• [DATA FOR THIS TASK]:
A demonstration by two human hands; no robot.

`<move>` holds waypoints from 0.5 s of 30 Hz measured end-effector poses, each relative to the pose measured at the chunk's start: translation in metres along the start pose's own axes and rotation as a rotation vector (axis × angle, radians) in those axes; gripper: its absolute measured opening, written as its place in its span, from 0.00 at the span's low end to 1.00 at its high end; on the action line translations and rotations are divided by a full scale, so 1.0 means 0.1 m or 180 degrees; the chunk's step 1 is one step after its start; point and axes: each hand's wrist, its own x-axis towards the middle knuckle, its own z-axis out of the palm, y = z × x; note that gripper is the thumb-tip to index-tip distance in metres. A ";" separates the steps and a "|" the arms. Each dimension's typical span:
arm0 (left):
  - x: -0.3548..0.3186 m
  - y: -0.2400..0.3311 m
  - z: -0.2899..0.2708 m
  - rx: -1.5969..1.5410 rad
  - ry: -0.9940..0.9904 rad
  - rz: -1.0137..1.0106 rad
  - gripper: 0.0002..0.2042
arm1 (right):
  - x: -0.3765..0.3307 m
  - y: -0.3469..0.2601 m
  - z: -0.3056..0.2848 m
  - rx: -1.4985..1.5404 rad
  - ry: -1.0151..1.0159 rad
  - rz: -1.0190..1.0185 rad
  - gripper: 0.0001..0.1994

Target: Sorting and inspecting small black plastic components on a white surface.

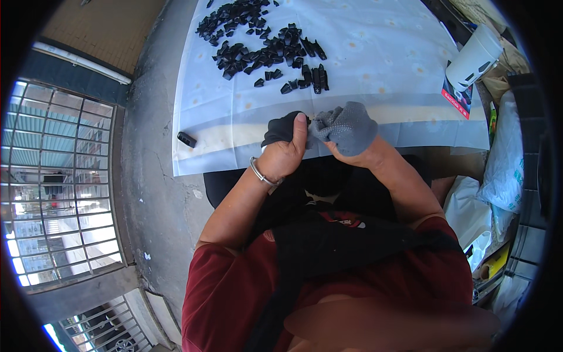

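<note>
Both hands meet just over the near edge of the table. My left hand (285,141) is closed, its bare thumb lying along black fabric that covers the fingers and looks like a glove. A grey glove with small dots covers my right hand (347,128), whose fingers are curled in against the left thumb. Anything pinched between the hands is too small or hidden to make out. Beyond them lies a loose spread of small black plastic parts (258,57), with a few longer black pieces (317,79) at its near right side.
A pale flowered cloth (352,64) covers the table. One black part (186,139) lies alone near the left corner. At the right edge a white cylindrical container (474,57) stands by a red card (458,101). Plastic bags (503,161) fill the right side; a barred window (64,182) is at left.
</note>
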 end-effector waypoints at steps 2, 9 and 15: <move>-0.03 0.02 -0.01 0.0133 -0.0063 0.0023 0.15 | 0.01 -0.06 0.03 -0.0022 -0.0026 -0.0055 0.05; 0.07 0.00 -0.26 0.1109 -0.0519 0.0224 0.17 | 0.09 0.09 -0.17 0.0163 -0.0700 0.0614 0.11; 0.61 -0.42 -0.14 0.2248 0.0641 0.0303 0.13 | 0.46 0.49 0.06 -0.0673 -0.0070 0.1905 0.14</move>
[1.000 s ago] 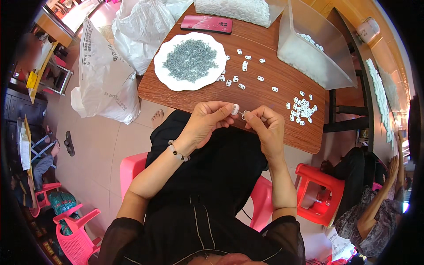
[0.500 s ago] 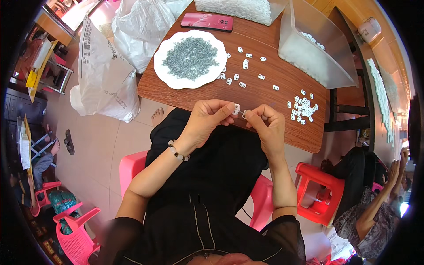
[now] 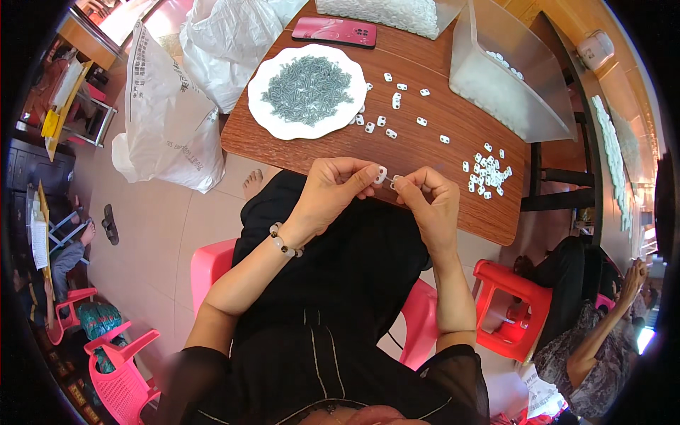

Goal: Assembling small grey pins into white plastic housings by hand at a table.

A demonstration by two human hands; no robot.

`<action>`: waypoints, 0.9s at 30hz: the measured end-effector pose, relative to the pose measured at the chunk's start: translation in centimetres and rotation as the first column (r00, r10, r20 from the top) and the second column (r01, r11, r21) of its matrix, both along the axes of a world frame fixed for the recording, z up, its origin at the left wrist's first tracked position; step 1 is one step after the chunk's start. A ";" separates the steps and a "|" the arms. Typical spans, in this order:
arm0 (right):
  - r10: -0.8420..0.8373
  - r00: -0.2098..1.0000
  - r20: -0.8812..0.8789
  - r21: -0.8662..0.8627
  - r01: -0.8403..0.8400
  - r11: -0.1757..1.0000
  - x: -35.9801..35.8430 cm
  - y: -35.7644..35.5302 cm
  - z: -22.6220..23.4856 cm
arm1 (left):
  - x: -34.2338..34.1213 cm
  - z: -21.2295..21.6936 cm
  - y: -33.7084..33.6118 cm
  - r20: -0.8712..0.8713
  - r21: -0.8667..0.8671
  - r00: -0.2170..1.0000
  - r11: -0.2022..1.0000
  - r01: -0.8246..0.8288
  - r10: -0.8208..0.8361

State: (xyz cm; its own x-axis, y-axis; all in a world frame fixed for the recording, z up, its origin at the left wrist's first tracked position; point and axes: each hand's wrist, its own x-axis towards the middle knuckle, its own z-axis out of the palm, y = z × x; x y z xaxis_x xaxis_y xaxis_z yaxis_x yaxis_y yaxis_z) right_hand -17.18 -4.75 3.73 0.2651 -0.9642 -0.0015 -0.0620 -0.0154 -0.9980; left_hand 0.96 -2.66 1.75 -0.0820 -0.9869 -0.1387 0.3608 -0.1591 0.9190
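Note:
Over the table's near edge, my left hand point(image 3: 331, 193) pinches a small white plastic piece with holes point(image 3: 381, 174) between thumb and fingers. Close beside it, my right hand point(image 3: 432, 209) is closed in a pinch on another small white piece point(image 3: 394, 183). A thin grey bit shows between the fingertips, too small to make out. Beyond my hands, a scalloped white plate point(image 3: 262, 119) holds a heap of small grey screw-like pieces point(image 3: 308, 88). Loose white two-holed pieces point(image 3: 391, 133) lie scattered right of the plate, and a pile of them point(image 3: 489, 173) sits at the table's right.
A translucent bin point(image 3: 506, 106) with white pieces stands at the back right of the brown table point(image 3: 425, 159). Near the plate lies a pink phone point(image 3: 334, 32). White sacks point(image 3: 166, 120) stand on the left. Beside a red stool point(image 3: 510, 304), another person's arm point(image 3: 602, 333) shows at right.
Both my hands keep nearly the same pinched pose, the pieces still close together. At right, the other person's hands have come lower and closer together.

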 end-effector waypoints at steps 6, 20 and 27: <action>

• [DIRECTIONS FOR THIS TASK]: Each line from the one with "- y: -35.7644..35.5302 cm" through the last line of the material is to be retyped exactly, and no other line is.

• [ANSWER BOX]:
  - y: -35.7644..35.5302 cm
  - z: -22.6220..23.4856 cm
arm1 (left):
  - x: -34.2338..34.1213 cm
  - z: -21.2295..21.6936 cm
  - y: -33.7084..33.6118 cm
  - r20: -0.8712..0.8713
  - r21: -0.8667..0.8671
  - r00: -0.2170..1.0000
  - r11: -0.2022..1.0000
  - r01: -0.8246..0.8288
  - r10: -0.8208..0.8361

State: (xyz cm; its own x-axis, y-axis; all in a world frame fixed for the recording, z up, its origin at the left wrist's first tracked position; point and axes: each hand's wrist, its own x-axis towards the middle knuckle, its own z-axis out of the palm, y = z × x; x y z xaxis_x xaxis_y xaxis_z yaxis_x yaxis_y yaxis_z) right_hand -17.18 -4.75 3.73 0.2651 -0.9642 -0.0015 -0.0620 -0.0154 -0.9980; left_hand 0.96 -2.66 1.75 -0.0820 -0.9869 -0.1387 0.3608 -0.1591 0.9190
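Note:
Over the table's near edge, my left hand point(image 3: 331, 193) pinches a small white plastic piece with holes point(image 3: 381, 174) between thumb and fingers. Close beside it, my right hand point(image 3: 432, 209) is closed in a pinch on another small white piece point(image 3: 394, 183). A thin grey bit shows between the fingertips, too small to make out. Beyond my hands, a scalloped white plate point(image 3: 262, 119) holds a heap of small grey screw-like pieces point(image 3: 308, 88). Loose white two-holed pieces point(image 3: 391, 133) lie scattered right of the plate, and a pile of them point(image 3: 489, 173) sits at the table's right.
A translucent bin point(image 3: 506, 106) with white pieces stands at the back right of the brown table point(image 3: 425, 159). Near the plate lies a pink phone point(image 3: 334, 32). White sacks point(image 3: 166, 120) stand on the left. Beside a red stool point(image 3: 510, 304), another person's arm point(image 3: 602, 333) shows at right.
Both my hands keep nearly the same pinched pose, the pieces still close together. At right, the other person's hands have come lower and closer together.
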
 end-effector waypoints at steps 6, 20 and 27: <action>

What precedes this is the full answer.